→ Exercise: Everything in the listing below must be duplicated exactly.

→ Supplied material:
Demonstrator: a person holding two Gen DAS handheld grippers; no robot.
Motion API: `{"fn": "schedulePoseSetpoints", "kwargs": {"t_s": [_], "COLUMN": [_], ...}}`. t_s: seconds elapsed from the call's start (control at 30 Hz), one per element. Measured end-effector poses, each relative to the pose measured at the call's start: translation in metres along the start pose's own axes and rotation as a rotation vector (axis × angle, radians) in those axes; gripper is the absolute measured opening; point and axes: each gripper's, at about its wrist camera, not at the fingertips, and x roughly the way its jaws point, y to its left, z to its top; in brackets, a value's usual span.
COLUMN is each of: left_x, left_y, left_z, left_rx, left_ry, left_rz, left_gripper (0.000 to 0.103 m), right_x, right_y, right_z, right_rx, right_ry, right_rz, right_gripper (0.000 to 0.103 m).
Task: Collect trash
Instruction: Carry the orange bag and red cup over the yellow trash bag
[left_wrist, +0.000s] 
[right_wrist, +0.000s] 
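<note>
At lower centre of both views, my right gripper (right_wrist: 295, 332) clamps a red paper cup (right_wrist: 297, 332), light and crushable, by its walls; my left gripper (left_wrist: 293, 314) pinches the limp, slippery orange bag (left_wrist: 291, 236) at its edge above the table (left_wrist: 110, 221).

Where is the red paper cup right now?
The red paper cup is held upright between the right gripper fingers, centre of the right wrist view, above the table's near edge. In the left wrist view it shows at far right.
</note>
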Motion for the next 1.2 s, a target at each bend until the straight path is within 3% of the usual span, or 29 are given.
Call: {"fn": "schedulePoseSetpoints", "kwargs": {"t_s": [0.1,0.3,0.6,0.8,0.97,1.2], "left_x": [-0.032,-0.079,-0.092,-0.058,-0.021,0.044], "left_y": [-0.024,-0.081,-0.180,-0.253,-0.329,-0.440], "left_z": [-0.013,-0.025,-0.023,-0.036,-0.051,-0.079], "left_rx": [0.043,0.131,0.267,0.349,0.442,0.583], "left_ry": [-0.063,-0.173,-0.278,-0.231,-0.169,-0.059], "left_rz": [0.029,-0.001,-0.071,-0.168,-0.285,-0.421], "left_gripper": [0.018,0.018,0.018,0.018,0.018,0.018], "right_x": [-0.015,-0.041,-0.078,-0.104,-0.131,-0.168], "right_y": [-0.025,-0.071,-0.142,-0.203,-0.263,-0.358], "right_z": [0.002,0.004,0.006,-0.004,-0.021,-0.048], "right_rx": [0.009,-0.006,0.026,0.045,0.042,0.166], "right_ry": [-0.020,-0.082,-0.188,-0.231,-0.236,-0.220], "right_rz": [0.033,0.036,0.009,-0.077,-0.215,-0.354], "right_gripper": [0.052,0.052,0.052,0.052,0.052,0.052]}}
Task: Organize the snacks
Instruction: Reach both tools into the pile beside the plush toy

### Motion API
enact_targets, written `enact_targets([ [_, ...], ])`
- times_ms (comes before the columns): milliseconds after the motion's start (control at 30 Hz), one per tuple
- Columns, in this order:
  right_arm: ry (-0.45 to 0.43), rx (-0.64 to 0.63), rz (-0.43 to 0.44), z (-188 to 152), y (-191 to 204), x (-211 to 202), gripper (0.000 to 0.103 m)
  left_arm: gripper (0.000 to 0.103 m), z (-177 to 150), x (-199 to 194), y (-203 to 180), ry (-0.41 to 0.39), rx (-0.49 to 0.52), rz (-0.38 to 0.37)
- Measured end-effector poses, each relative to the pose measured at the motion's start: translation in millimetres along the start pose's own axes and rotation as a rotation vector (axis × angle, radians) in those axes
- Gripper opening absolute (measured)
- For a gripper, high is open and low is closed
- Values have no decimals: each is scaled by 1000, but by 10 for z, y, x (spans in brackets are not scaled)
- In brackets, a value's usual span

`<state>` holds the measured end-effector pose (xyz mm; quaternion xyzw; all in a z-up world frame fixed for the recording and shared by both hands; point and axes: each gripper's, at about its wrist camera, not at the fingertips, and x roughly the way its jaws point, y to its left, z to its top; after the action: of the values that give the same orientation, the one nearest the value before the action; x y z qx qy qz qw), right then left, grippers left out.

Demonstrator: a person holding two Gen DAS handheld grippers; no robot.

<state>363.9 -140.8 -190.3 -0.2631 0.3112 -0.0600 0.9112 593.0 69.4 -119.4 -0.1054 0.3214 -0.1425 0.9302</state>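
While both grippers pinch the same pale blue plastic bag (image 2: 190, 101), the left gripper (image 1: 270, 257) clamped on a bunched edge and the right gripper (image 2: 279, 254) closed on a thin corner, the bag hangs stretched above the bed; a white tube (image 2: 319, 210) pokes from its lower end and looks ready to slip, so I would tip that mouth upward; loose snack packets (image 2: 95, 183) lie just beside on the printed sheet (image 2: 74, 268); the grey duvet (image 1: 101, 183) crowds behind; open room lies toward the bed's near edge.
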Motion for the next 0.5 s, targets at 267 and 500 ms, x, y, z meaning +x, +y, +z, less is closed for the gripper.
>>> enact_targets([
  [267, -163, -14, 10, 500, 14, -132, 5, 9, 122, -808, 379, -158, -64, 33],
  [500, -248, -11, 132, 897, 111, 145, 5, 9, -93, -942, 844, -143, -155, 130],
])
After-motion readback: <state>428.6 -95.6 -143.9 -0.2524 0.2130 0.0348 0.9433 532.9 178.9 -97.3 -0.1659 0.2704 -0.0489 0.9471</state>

→ Exercise output:
Demonstrator: a person holding two Gen DAS handheld grippers; no robot.
Motion API: `{"fn": "schedulePoseSetpoints", "kwargs": {"t_s": [_], "COLUMN": [_], ...}}`. t_s: seconds elapsed from the call's start (control at 30 Hz), one per element. Measured end-effector poses, each relative to the pose measured at the call's start: translation in metres along the start pose's own axes and rotation as a rotation vector (axis × angle, radians) in those axes; gripper is the absolute measured opening; point and axes: each gripper's, at about its wrist camera, not at the fingertips, and x roughly the way its jaws point, y to its left, z to its top; in brackets, a value's usual span.
COLUMN is each of: left_x, left_y, left_z, left_rx, left_ry, left_rz, left_gripper (0.000 to 0.103 m), right_x, right_y, right_z, right_rx, right_ry, right_rz, right_gripper (0.000 to 0.103 m).
Task: Collect trash
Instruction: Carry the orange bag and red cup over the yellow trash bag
[left_wrist, +0.000s] 
[right_wrist, +0.000s] 
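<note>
At lower centre of both views, my right gripper (right_wrist: 295, 332) clamps a red paper cup (right_wrist: 297, 332), light and crushable, by its walls; my left gripper (left_wrist: 293, 314) pinches the limp, slippery orange bag (left_wrist: 291, 236) at its edge above the table (left_wrist: 110, 221).

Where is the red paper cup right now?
The red paper cup is held upright between the right gripper fingers, centre of the right wrist view, above the table's near edge. In the left wrist view it shows at far right.
</note>
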Motion for the next 1.2 s, a target at each bend until the straight path is within 3% of the usual span, or 29 are given.
Call: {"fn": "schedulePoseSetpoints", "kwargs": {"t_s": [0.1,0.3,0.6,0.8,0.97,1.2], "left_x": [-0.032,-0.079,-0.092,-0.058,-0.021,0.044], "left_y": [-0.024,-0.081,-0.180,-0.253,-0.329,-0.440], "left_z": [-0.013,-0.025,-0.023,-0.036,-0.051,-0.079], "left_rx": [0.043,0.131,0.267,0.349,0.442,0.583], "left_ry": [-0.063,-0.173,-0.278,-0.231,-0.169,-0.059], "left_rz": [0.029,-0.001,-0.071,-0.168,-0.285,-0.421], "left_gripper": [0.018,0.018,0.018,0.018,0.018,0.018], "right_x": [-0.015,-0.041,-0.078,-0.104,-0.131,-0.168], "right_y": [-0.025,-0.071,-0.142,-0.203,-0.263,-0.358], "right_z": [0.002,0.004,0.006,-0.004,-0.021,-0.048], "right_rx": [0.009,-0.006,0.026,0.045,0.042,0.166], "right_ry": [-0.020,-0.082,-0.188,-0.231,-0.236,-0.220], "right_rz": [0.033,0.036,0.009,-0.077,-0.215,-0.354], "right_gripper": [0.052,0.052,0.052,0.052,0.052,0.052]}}
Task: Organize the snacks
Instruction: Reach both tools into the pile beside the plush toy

### Motion API
enact_targets, written `enact_targets([ [_, ...], ])`
- times_ms (comes before the columns): milliseconds after the motion's start (control at 30 Hz), one per tuple
- Columns, in this order:
  right_arm: ry (-0.45 to 0.43), rx (-0.64 to 0.63), rz (-0.43 to 0.44), z (-188 to 152), y (-191 to 204), x (-211 to 202), gripper (0.000 to 0.103 m)
  left_arm: gripper (0.000 to 0.103 m), z (-177 to 150), x (-199 to 194), y (-203 to 180), ry (-0.41 to 0.39), rx (-0.49 to 0.52), rz (-0.38 to 0.37)
- Measured end-effector poses, each relative to the pose measured at the motion's start: translation in millimetres along the start pose's own axes and rotation as a rotation vector (axis × angle, radians) in those axes
- Gripper opening absolute (measured)
- For a gripper, high is open and low is closed
- Values have no decimals: each is scaled by 1000, but by 10 for z, y, x (spans in brackets are not scaled)
- In brackets, a value's usual span

`<state>` holds the measured end-effector pose (xyz mm; quaternion xyzw; all in a z-up world frame fixed for the recording and shared by both hands; point and axes: each gripper's, at about its wrist camera, not at the fingertips, and x roughly the way its jaws point, y to its left, z to its top; after the action: of the values that give the same orientation, the one nearest the value before the action; x y z qx qy qz qw), right then left, grippers left out.

Demonstrator: a person holding two Gen DAS handheld grippers; no robot.

<state>363.9 -140.8 -190.3 -0.2631 0.3112 -0.0600 0.9112 593.0 69.4 -119.4 -0.1054 0.3214 -0.1425 0.9302</state>
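While both grippers pinch the same pale blue plastic bag (image 2: 190, 101), the left gripper (image 1: 270, 257) clamped on a bunched edge and the right gripper (image 2: 279, 254) closed on a thin corner, the bag hangs stretched above the bed; a white tube (image 2: 319, 210) pokes from its lower end and looks ready to slip, so I would tip that mouth upward; loose snack packets (image 2: 95, 183) lie just beside on the printed sheet (image 2: 74, 268); the grey duvet (image 1: 101, 183) crowds behind; open room lies toward the bed's near edge.
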Motion for the next 0.5 s, targets at 267 and 500 ms, x, y, z meaning +x, +y, +z, less is closed for the gripper.
>>> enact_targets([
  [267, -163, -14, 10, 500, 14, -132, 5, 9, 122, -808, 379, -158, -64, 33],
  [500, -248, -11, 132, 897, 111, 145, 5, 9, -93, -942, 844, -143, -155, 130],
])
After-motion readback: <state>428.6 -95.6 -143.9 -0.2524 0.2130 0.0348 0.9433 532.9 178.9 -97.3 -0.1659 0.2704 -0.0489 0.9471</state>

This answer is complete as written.